[ajenner]

I have written code for a cycle-exact 8088 emulator https://github.com/reenigne/reenigne/blob/master/8088/xtce/x... which handles all the invalid opcodes the same way that real hardware does. There is more potentially-useful way of observing TMP and IND that doesn't involve jumping to code that you might not control: use the LDS or LES opcodes with mod=11.

[kiwidrew]

Hmm... I thought that would be the case, but when I tested it [on an AMD 80C88], LDS/LES with mod=11 just skipped the EA calculation subroutine and then proceeds as normal, loading a doubleword from whichever memory address happens to have been left in the IND register.

But I'll probably go back and re-test LDS/LES more thoroughly at some point just to make sure I haven't missed something [or more likely, that I'm not misinterpreting my scattered notes].

By the way, I really appreciated your detailed bus sniffer logs of the 8088 executing various instructions.
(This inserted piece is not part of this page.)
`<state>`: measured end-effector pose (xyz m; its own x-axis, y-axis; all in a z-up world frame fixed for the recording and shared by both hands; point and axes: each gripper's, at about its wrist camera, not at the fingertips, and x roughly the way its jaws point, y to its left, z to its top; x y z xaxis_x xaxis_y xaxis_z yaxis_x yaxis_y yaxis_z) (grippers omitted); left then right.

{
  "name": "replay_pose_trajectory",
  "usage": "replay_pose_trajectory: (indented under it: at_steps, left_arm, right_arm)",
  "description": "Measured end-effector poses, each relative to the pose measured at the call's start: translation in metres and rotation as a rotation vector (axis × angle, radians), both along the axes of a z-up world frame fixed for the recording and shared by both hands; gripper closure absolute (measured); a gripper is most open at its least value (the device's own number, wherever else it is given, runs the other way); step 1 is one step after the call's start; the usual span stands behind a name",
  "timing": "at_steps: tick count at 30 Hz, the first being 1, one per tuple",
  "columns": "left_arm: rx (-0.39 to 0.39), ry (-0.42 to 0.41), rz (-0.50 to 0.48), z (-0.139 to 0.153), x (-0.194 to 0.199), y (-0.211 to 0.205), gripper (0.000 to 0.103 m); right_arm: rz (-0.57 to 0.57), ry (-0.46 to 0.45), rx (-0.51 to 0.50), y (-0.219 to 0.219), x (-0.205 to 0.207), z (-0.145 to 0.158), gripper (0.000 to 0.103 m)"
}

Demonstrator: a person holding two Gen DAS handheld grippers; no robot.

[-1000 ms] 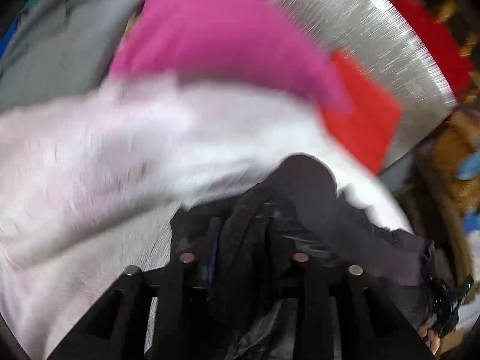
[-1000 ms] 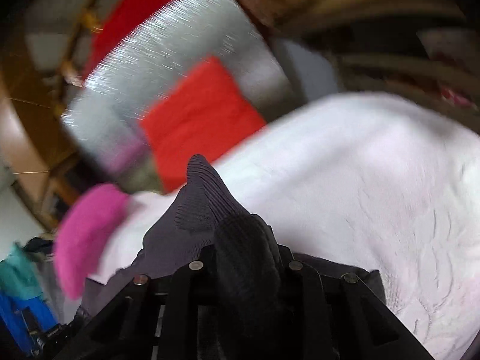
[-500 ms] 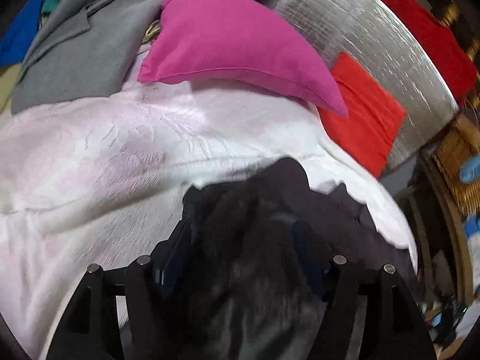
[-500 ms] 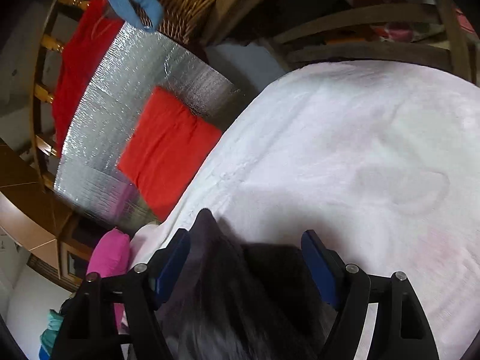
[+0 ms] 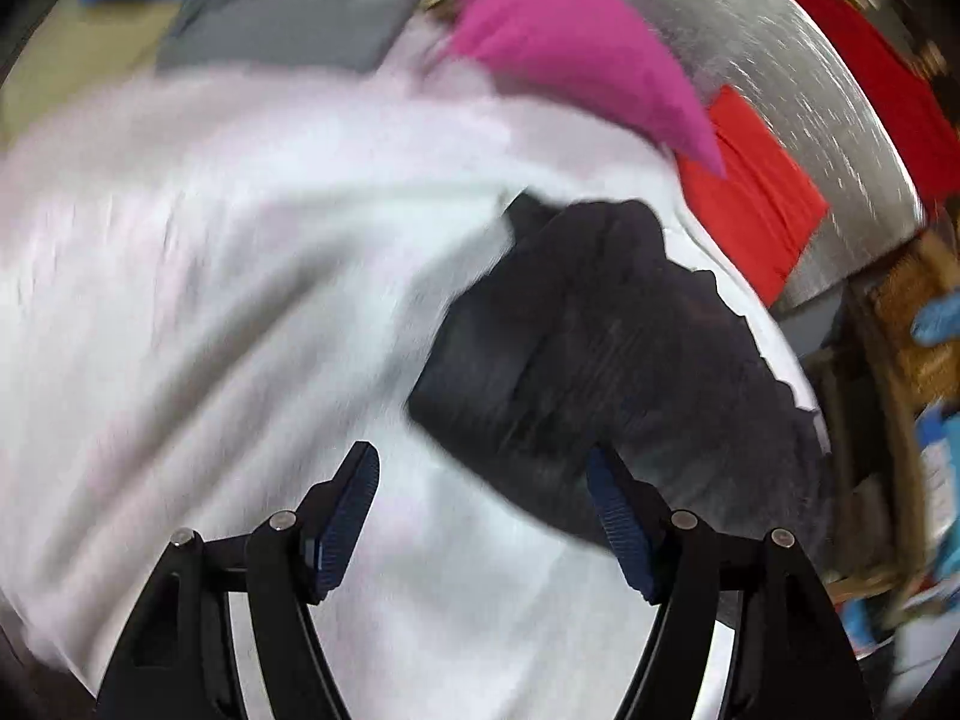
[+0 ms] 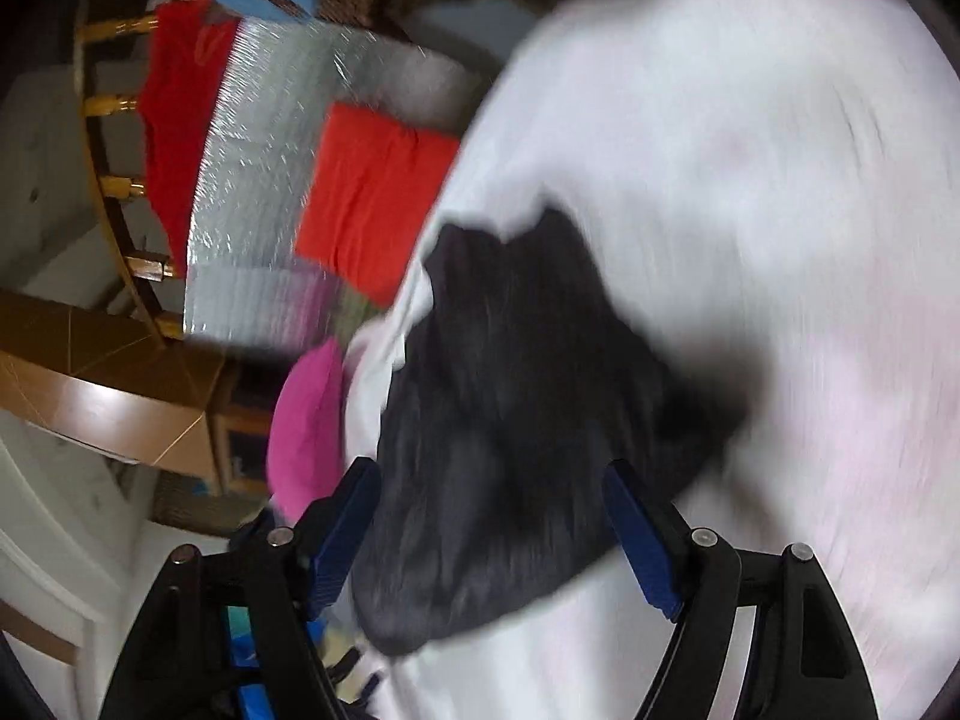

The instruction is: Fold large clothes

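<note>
Left gripper [image 5: 483,516]: jaws spread wide, nothing between the blue pads; white bed cover [image 5: 240,300] directly beneath. Dark knit garment [image 5: 612,360] lies bunched on the cover just ahead and to the right, its near edge overlapping the right finger in view; contact cannot be told through blur.

Right gripper [image 6: 489,528]: jaws likewise wide apart, not clamped. Same dark garment [image 6: 528,420] lies between and beyond the fingers.

Farther off: pink pillow [image 5: 570,42], red cloth [image 5: 756,192].
</note>
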<state>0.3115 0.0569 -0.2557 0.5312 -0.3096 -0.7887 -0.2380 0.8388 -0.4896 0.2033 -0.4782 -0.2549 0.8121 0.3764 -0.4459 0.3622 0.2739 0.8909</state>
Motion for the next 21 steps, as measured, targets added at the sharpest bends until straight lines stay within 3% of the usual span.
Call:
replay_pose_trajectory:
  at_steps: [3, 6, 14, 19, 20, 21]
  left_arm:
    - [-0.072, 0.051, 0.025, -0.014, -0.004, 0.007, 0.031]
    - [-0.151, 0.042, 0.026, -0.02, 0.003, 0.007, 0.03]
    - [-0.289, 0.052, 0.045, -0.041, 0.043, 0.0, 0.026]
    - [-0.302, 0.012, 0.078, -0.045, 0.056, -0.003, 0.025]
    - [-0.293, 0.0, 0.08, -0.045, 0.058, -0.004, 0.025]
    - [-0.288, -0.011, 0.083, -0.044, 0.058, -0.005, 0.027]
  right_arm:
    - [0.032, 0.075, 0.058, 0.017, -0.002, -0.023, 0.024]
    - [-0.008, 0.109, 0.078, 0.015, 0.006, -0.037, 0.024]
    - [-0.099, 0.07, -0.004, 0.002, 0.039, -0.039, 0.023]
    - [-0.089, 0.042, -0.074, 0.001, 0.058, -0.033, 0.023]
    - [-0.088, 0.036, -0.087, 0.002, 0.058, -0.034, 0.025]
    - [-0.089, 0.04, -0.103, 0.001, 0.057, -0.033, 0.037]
It was enlightening to read through the traces and helped me understand what was going on "under the hood" of the CPU.

[ajenner]

It might be different on an Intel 8088. What I saw was two bytes loaded from the bus (at the address that was left in the IND register) placed in ES or DS, and the offset part was loaded from a second hidden register that contained the previous word read from or written to the bus (excluding instruction fetches).

Glad the sniffer logs were useful! I have been using them pretty regularly for debugging and profiling things.